Now that the neural network has been properly
configured to be ran you can see if the neural network properly learned the XOR
function. Select the "Control Panel" menu. From here select the "Control Panel"
menu item. They are both named "Control Panel". This will display a window that
allows you to specify the neural network parameters. This is the same window as
was used to train the neural network.

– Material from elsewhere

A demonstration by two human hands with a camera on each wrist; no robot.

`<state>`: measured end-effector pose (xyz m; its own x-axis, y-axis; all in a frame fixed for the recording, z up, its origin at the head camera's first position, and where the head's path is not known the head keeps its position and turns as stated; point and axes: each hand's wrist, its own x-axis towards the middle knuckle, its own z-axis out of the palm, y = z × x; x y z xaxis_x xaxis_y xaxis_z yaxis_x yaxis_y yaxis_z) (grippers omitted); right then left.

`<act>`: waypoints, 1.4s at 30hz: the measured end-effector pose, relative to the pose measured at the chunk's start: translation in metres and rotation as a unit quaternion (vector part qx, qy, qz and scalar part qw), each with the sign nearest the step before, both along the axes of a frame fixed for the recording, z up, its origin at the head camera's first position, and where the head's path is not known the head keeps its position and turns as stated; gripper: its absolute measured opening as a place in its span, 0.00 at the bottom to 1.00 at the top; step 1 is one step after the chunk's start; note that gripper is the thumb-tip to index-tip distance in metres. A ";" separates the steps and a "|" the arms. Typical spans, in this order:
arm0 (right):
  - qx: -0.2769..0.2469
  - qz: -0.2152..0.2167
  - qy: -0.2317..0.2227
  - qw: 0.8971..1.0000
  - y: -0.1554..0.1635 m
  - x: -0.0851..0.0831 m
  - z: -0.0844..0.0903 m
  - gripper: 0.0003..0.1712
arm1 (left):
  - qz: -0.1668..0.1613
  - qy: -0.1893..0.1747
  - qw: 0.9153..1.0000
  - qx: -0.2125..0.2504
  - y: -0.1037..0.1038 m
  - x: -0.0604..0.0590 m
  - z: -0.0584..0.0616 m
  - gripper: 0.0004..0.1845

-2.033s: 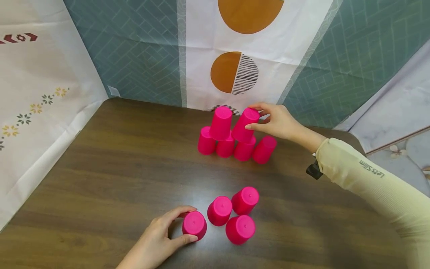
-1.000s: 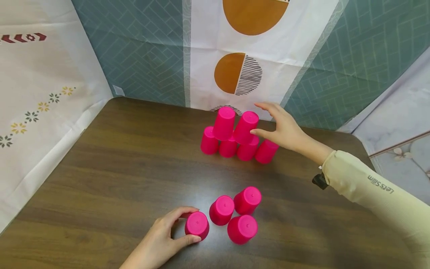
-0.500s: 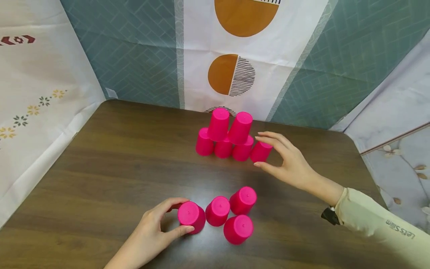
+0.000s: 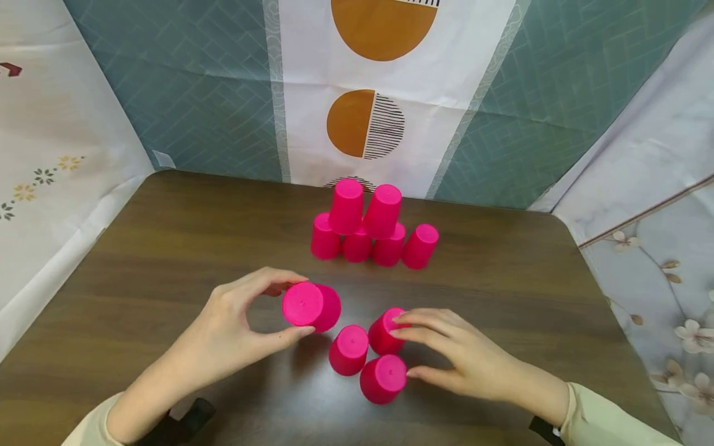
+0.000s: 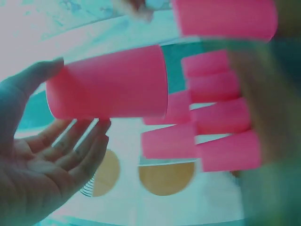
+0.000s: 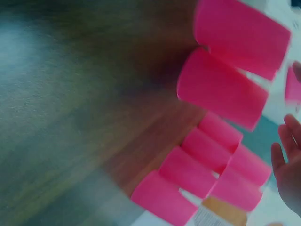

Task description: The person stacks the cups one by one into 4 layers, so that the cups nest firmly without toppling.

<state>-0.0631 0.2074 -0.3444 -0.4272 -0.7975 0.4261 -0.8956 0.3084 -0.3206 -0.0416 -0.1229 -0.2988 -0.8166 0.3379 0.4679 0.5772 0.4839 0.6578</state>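
Presently, landmark: the cup pyramid stands at the far middle of the wooden table, four upside-down pink cups in its bottom row and two on the second row.
Step in hand: judging by the pyramid's open slot at the right of its second row, a further cup is on its way to the build.
How to do it well: it would be wise to turn the lifted cup base-up and level, and to set it down straddling the two bottom cups beneath without nudging its neighbours, since the stack looks light and easy to topple.
Left hand: the left hand grasps the lifted cup between thumb and curled fingers, clear of the table, tilted so its base faces the camera, nearer the person than the pyramid and a little to its left.
Left wrist view: the lifted cup lies across the fingertips, the palm wide open beneath it.
Right hand: the right hand is spread, fingers nearly straight, its tips touching the loose cups without closing round any.
Loose cups: three upside-down loose cups sit clustered and touching, on the near side of the pyramid.
Right wrist view: blurred; only pink cups and table show.
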 end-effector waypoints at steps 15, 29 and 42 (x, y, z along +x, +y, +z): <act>0.120 0.064 0.055 0.989 -0.010 0.018 -0.013 0.34 | -0.139 0.006 0.989 -0.046 0.055 -0.078 0.027 0.24; 0.106 0.040 0.065 0.991 -0.011 0.027 -0.012 0.30 | -0.184 -0.002 0.976 -0.118 0.126 -0.144 0.051 0.21; 0.101 0.040 0.053 0.993 -0.013 0.026 -0.015 0.29 | -0.170 0.001 0.971 -0.168 0.151 -0.183 0.052 0.20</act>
<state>-0.0374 0.1949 -0.3599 -0.3213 -0.9006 0.2927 -0.9448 0.2842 -0.1627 -0.2243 0.0282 -0.2472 -0.6300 0.7221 0.2857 0.7424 0.4521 0.4943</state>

These parameters should be filled in as
seen in Figure 3.9.The totCycles parameter should be set to 1. The patterns
parameter should be set to 4. Finally, to specify that you are no longer
training you should set the learning property to false.

Once these fields are properly set you should
click the "Begin" button. The neural network will run very quickly. The file
results.txt will be created. What has happened is that every input pattern
specified in the training file train.txt, discussed earlier, has been run
through the neural network. The result of each row is written to a corresponding
row in the result.txt file. The contents of this file are shown in Listing 3.2.

Figure 3.9: Ready to run the neural network

 

Listing 3.2: Neural network results (result.txt)

0.012022188543571214

0.9850650966922243

0.9848523804373928

0.018901538819852792

Your results may vary from Listing 3.2.
However, you should always see two numbers which are close to one, and two
numbers which are close to zero. This shows that the neural network has recalled
one for the second and fourth rows and zero for the first and third.  

 

Using the JOONE Engine

 

As you saw in the previous section it is
possible to construct a neural network using the JOONE Editor. With the neural
network complete you can both train and execute neural networks using input
files. While the JOONE Editor is user friendly and makes it easy to edit neural
network layouts, it does not lend itself well to more complex programming tasks.

Generally neural networks do not stand alone as
independent programs. A neural network is almost always integrated into a much
larger program. The neural network is responsible for performing pattern
recognition, and the larger program handles the user interface. To use JOONE
with a larger Java program you must use the JOONE Engine, rather than the JOONE
Editor. The JOONE Engine gives you a library of classes that you can use to
implement neural networks.

The JOONE engine is written to be very
multi-threaded. On computer systems with many processors, or in a distributed
environment, JOONE can achieve great performance. Unfortunately these additional
layers mean a great deal of overhead, and programming complexity for otherwise
simple projects. In this book we will not use the JOONE Engine. In the next
section we will examine a reusable class named "Network.java" that we will use
in later chapters as well to implement the feedforward backpropagation neural
network. In this chapter we will focus mainly on how to use it. Later chapters
will explain how it process information, as well as how it learns.